Getting codes in different languages to interact

In a Code Coffee meeting last month (9th July), we discussed ways of getting codes in different languages to talk to one another. This is quite a common task; for example, if you need your modern data analysis pipeline to interact with some legacy code (normally Fortran!), or if you have a mostly Python code that has a computationally-intensive bit that would be faster written in C. Our focus was on Python, C, and Fortran, since they seem to be the most commonly used languages in the group.

People brought a number of different solutions with them. Some were very easy to implement, just as a simple few-line block in your Python code that could be used to speed up a loop. Others were quite a bit more complicated, requiring extra work on building modules and getting your hands dirty with memory management, but having the virtue of being much more flexible. The methods we discussed are summarised below, in increasing order of complexity. If you skip to the bottom, there’s also a link to a tarball, with some examples.

(Edit: Be sure to check out some of the interesting comments, below, too. They mostly concern Cython.)

Weave

Weave is a way of writing C code “inline” – directly into a Python script.  Python variables are automatically made available to the C code (you sometimes need to do a bit of extra work to cast them to a specific type, but not much), which makes it nice and easy to use, with little boilerplate required in the C code. Essentially, you can just stick a fast, few-line C loop in the middle of a Python function, then call Weave and it’ll handle compilation and shuffling data between Python and C for you automagically, without requiring any complicated wrapper code or makefile magic. There’s also a “blitz” mode, which takes a Python/NumPy expression and converts it into C++ in the background, which can also help speed things up (although it’s generally slower than the inline mode).

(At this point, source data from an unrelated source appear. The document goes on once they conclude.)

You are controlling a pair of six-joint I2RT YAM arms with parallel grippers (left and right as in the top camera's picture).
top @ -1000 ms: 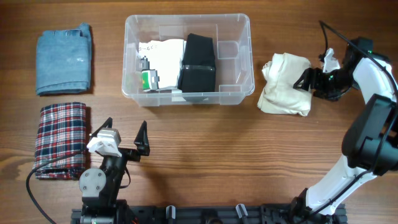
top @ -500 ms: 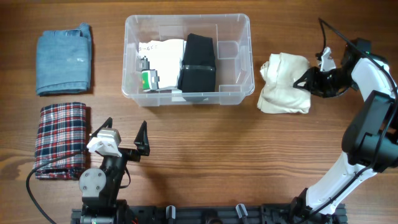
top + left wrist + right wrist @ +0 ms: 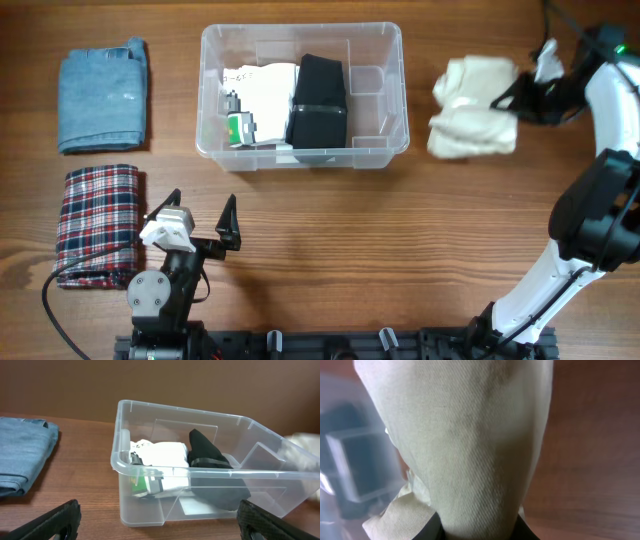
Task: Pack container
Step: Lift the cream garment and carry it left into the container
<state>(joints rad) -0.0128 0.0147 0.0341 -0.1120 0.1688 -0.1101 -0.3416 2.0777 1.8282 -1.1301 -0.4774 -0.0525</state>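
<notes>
Container: the clear bin (image 3: 378,100) stood on the table (image 3: 400,250) at 12 o'clock from the table's middle, open side up.
Inside it: a black folded item (image 3: 319,100) in the middle, a white packet (image 3: 262,90) touching it at 9 o'clock, and a small green-and-white thing (image 3: 238,128) against the packet.
Right gripper (image 3: 512,98): at 2 o'clock, clenched on a cream cloth (image 3: 470,122) that hung just beside the bin's short wall, at 3 o'clock from it.
Left gripper (image 3: 203,196): at 7 o'clock, fingers spread wide, nothing between them.
In the way: the bin's right wall stood between the cream cloth and the bin's inside.
Around: a folded denim cloth (image 3: 102,95) at 10 o'clock and a folded plaid cloth (image 3: 97,225) at 8 o'clock, touching the left arm's base.
Count: one bin, three things in it, three cloths outside it, two grippers.
</notes>
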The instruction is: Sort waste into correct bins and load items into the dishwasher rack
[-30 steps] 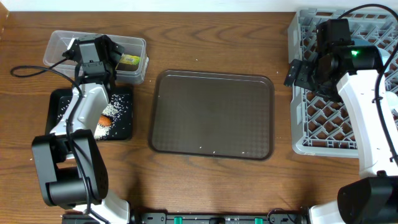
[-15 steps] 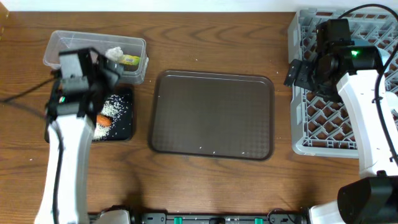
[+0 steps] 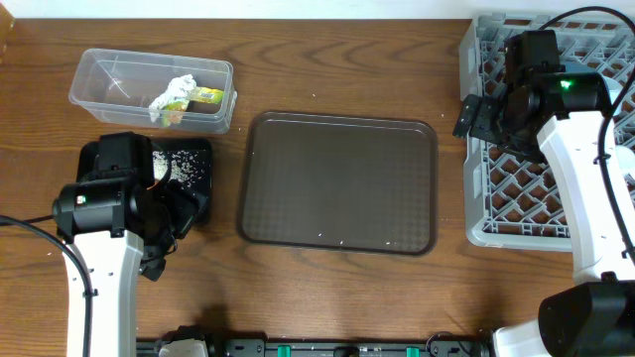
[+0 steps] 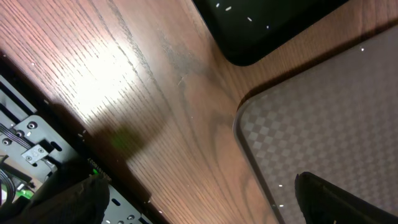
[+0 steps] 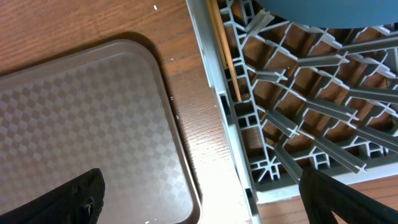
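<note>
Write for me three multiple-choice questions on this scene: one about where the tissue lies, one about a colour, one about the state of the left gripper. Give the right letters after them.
1. Where does the crumpled white tissue lie?
A. on the brown serving tray
B. in the clear tub
C. in the grey rack

2. What colour is the tray that holds the rice grains?
A. white
B. red
C. black

3. How is the left gripper?
A. open, holding nothing
B. shut on the snack wrapper
C. shut on the tissue

Answers:
1 B, the overhead view shows the tissue inside the tub's walls.
2 C, the white grains lie on a black surface.
3 A, in the left wrist view its jaws stand wide apart with nothing between them.
</note>
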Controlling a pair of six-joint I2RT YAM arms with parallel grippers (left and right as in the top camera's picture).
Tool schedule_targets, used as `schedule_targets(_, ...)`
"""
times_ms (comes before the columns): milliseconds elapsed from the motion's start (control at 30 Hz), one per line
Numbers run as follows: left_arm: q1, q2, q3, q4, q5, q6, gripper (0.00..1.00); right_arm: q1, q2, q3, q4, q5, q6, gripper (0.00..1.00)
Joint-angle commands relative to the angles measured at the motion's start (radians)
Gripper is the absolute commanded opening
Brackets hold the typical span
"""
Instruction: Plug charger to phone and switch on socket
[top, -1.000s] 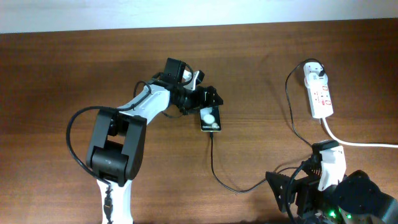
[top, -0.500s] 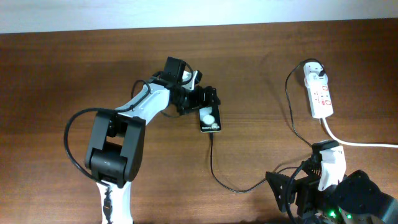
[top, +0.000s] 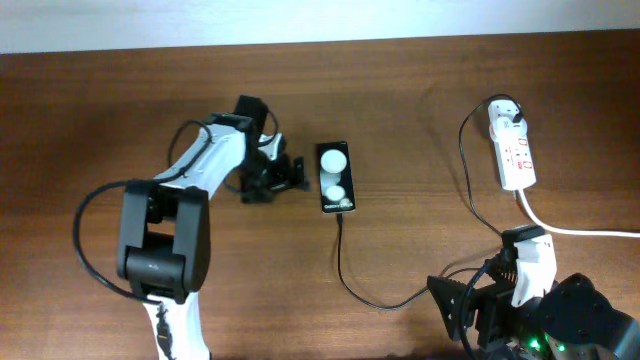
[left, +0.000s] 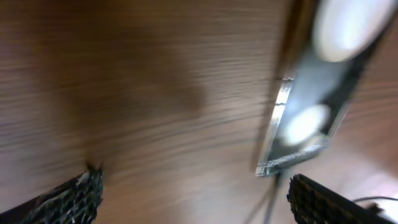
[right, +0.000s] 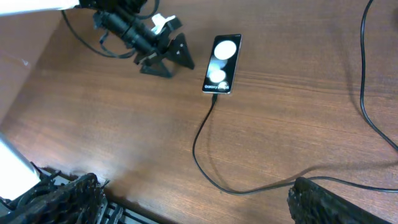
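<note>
near the middle of the table (top: 100, 100), the phone (top: 334, 177) lies flat and face up, its two white spots showing. the charger (top: 341, 255) cable meets the phone's near edge, and in the right wrist view its tip appears seated there. from there the cable loops toward the front, runs right and climbs to a white adapter (top: 507, 112) sitting in the far end of the socket (top: 517, 160). the socket lies at the right side of the table, well apart from the phone, and a thick white cord (top: 580, 231) leaves its near end toward the right edge. its red switches are too small to tell whether they are on. the left gripper (top: 287, 176) sits just left of the phone, not touching it, fingers spread and holding nothing. the right gripper (right: 199, 202) hangs at the front right, near where the cable runs, jaws wide apart and empty.
</note>
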Motion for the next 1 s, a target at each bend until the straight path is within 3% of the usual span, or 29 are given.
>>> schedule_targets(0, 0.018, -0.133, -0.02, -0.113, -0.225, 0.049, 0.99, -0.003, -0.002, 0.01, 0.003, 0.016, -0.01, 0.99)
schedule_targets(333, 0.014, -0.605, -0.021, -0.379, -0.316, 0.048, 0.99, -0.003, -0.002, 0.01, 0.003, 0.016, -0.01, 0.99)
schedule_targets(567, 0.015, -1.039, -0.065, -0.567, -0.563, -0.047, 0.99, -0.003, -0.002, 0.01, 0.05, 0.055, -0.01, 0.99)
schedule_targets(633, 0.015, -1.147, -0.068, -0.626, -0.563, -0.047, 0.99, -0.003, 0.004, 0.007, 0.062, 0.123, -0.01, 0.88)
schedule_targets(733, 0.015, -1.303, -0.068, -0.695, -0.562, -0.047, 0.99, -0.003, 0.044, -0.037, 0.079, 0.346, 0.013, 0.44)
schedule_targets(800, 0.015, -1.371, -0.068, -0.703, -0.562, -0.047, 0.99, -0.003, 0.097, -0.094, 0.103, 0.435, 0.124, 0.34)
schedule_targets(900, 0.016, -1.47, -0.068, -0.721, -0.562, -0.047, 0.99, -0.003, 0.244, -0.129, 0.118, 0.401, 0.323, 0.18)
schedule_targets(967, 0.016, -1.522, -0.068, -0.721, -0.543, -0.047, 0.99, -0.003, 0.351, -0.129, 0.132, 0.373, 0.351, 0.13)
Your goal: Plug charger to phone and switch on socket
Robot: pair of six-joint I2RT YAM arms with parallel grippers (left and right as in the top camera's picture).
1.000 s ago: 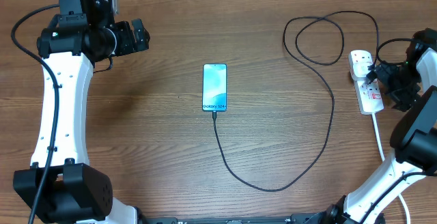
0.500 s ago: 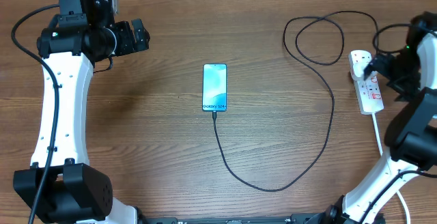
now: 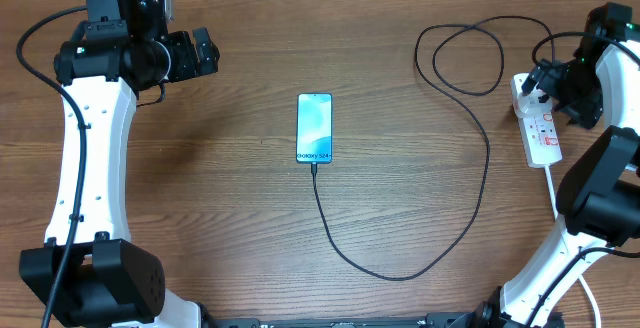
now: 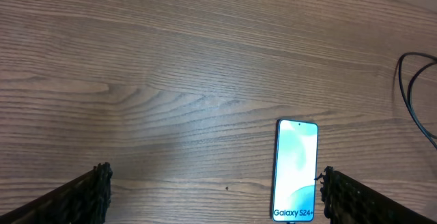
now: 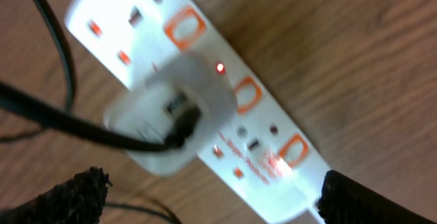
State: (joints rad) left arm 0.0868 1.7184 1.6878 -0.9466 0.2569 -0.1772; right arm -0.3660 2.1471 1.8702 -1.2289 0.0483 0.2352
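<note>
Socket (image 3: pixel 537 120) lies near the table's right edge, long axis running away from the robot, directly under the right gripper (image 5: pixel 212 186), fingers spread and empty. Right arm is far nearer. Left gripper (image 3: pixel 208 53) is also spread and empty, well apart. Charger (image 3: pixel 487 158) already joins the mid-table phone (image 3: pixel 314 128) to the socket. A red light (image 5: pixel 220 67) glows beside the plug, so it is probably switched on.
</note>
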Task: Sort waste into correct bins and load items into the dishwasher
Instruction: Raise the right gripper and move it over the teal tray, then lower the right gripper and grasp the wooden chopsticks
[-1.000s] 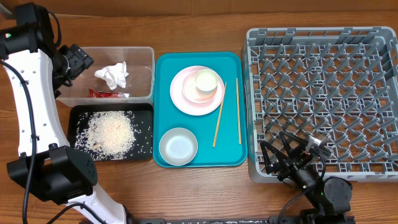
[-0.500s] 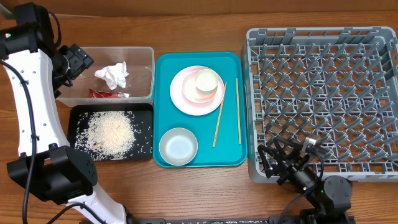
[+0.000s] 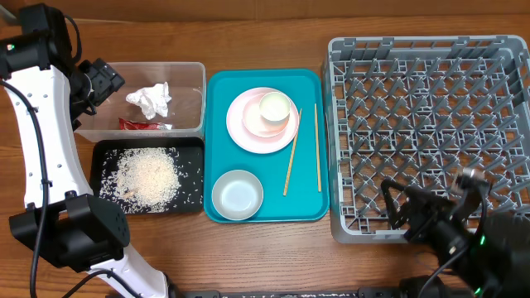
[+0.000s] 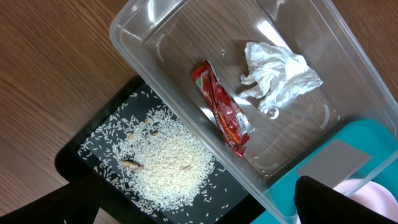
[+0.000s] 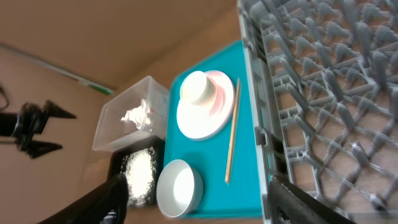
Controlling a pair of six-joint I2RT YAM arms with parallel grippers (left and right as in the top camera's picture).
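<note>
At upper left I see the clear tub (image 3: 187,76) holding the white tissue (image 3: 150,100) and red wrapper (image 3: 145,125). The black tray (image 3: 105,150) just below it carries the rice (image 3: 147,175). The teal tray (image 3: 217,84) at centre bears stacked plates (image 3: 243,126) topped by the cup (image 3: 275,109), the bowl (image 3: 237,194) lower down, and two chopsticks (image 3: 291,153) at its right. The grey rack (image 3: 431,124) fills the right, and my right gripper (image 3: 396,211) is at its lower edge.
</note>
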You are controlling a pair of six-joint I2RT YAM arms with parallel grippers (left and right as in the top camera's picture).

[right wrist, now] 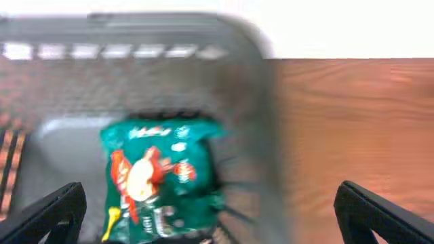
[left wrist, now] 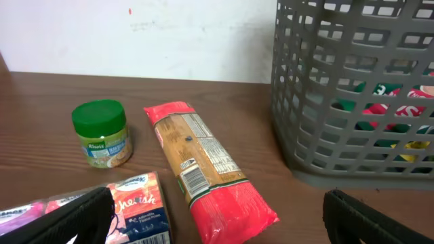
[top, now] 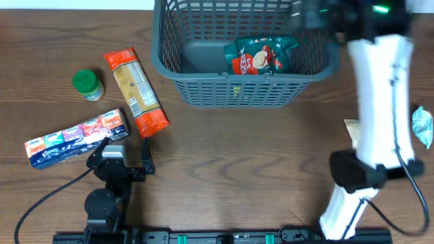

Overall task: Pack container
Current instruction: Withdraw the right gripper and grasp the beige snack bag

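Observation:
The container (top: pixel 230 87), a grey slotted basket, stands at the back centre of the table. A green and red snack packet (top: pixel 261 55) lies on its floor, and the blurred right wrist view looks down on the packet (right wrist: pixel 159 179). My right gripper (right wrist: pixel 213 220) hangs open over the basket's right side with nothing between its fingers. Near the front left my left gripper (left wrist: pixel 217 220) is also open and empty, low over the table. Just ahead of it lie a red pasta packet (left wrist: pixel 203 169), a tissue pack (left wrist: pixel 135 207) and a green-lidded jar (left wrist: pixel 102 132).
A teal packet (top: pixel 422 125) lies at the table's right edge behind the right arm, with a tan item (top: pixel 351 129) partly hidden beside it. The basket wall (left wrist: pixel 352 102) rises to the right of the left gripper. A black cable (top: pixel 47 196) runs along the front left.

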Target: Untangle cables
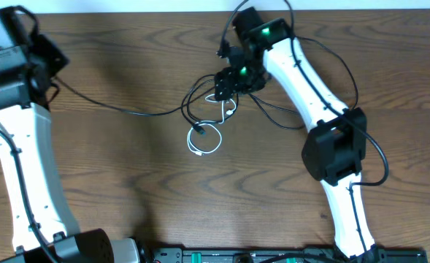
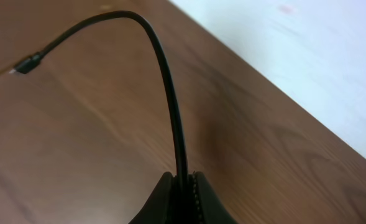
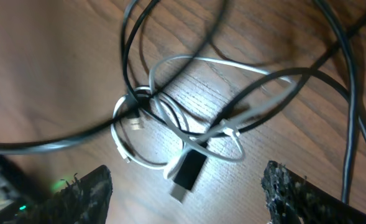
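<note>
Your left end effector (image 2: 184,186) pinches the black cable (image 2: 168,87), apparently as an anchor; your right end effector (image 3: 186,186) hangs wide over the white cable (image 3: 116,134), likely to pluck a loop.

Overhead camera looks straight down on the whole tabletop (image 1: 127,183). Left wrist camera faces obliquely across its edge, low. Right wrist camera views the cables (image 3: 187,171) closely, shared with overhead.

Right tool (image 1: 228,84) hovers over the tangled black cable (image 1: 127,110) (white cable (image 1: 220,139) looped beside it)
</note>
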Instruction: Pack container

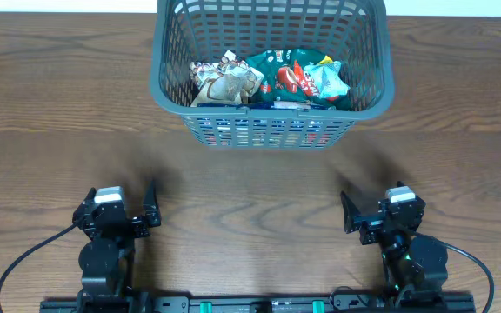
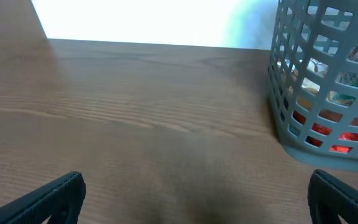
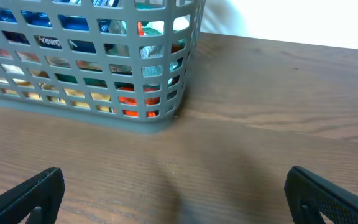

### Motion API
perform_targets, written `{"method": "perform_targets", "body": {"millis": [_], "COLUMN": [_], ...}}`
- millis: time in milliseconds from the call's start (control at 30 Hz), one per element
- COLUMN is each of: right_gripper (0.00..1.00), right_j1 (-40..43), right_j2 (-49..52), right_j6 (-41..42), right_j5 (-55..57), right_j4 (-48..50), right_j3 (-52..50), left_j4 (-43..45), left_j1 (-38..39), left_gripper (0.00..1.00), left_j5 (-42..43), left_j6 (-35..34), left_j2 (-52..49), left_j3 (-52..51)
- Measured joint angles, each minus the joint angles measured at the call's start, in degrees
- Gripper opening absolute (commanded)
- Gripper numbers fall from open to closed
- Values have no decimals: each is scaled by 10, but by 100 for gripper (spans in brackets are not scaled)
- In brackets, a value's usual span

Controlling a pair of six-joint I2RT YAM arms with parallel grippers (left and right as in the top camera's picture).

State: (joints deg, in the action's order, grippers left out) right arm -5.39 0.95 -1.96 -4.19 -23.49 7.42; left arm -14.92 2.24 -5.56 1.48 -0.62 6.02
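The container point(image 1: 268, 130), a grey slotted basket, stands at the far middle of the wooden table. Inside it lie several snack packets, brown and white ones point(image 1: 227, 83) on the left and green and red ones point(image 1: 301, 78) on the right. My left gripper point(image 1: 120, 204) rests near the front left, open and empty, well short of the basket. My right gripper point(image 1: 381, 209) rests at the front right, also open and empty. The left wrist view has the container point(image 2: 316, 134) at the right edge beyond its gripper point(image 2: 194, 186). In the right wrist view the container point(image 3: 104, 117) fills the upper left beyond the open gripper point(image 3: 174, 180).
Bare brown wood table point(image 1: 250, 200) lies between the two grippers and the basket. A black rail point(image 1: 250, 304) runs along the front edge between the arm bases. A pale wall shows past the table's far edge point(image 2: 154, 42).
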Motion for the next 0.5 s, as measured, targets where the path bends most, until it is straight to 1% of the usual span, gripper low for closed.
{"method": "perform_targets", "body": {"millis": [500], "right_gripper": [99], "right_j1": [0], "right_j2": [0], "right_j6": [0], "right_j5": [0], "right_j4": [0], "right_j3": [0], "left_j4": [0], "left_j1": [0], "left_gripper": [99], "left_j5": [0], "left_j6": [0], "left_j2": [0], "left_j3": [0]}}
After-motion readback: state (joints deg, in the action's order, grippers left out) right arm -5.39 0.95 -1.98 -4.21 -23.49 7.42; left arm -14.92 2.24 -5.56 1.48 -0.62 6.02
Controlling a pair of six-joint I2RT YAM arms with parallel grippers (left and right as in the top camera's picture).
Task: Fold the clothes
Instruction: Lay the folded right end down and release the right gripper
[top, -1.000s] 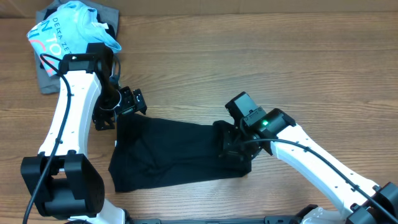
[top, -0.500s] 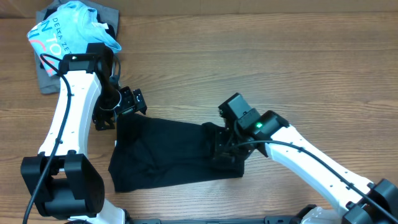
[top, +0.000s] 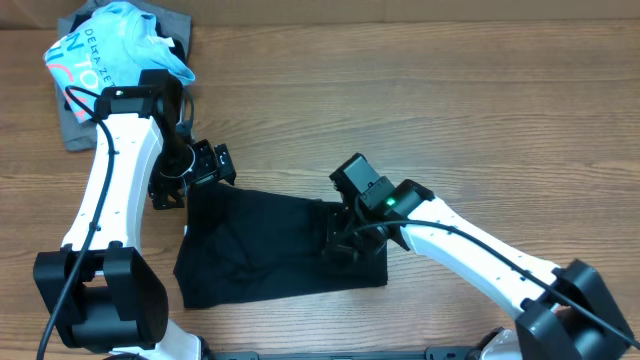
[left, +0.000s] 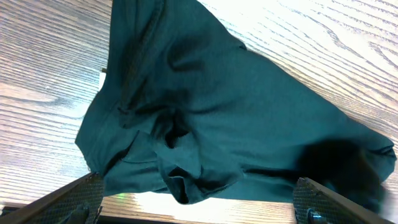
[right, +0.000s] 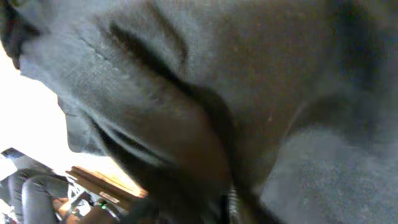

Unfortunately, the documentation isn’t great, but there are plenty of examples out there (SageMath have a couple of very clear ones). It should definitely be your first port of call if all you want to do is speed up part of your Python code. It’s not so good if you want to interface with legacy code, or have something more complicated that you need to do in C (e.g. something that’s split into different functions). See also Cython, which seems to be a bit more flexible, but not too much more difficult to use. There’s a nice speed comparison with NumPy, Weave blitz and inline, and MATLAB here, and a Cython/Weave example (with benchmarks) here. There’s also an interesting blog post on getting GSL to work with Weave/Cython.

f2py

f2py is a way of automatically generating Python modules from Fortran code. It seems pretty easy to use – all you need to do is run it over your Fortran source code, and it will produce a compiled module that you can simply import into your Python code and use as you would any other. The f2py program scans the Fortran code and figures out how to deal with function arguments and convert between types itself, which is very handy. It even generates function documentation (docstrings) for the Python module, telling you what format the function arguments need to be in. One problem with f2py, pointed out by Ryan, is that it tends to fail silently, making it difficult to debug! It’s apparently quite robust though, so this probably won’t be necessary that often. The documentation looks pretty good, and you can find other resources here. (N.B. They ask you to cite their paper if you use f2py in research code.)

Python ctypes

ctypes is a Python module for handling calls to shared libraries (whether they are written in C/C++ or Fortran). The syntax for loading libraries and calling functions is exceptionally simple – little different from importing a native Python module and calling functions in that. However, there’s some added complexity that comes as a result of having to convert between C and Python data types in function arguments. For the most part, all you need to do is call a simple ctypes helper function to make the conversion; e.g. c_double(42.3) will give you something that can be passed to a function that expects a C double as an argument. In more recent versions of NumPy, ndarrays also have ctypes conversion methods (see the ndarray.ctypes.data_as() method; you probably want to get a pointer to the array, for which you should use ctypes.POINTER), although there are also some subtleties to be aware of in terms of how Python/NumPy and C/C++ or Fortran store multidimensional arrays in memory (see the order property of NumPy arrays, for example). The Sage website has a good tutorial on working with ndarrays in ctypes. A slightly nicer way of handling types conversion is to write a small Python wrapper for the C function (or whatever), and use the argtypes attribute to specify what arguments the function accepts. A comprehensive tutorial can be found here, which explains most of the workings of ctypes, and which has good examples.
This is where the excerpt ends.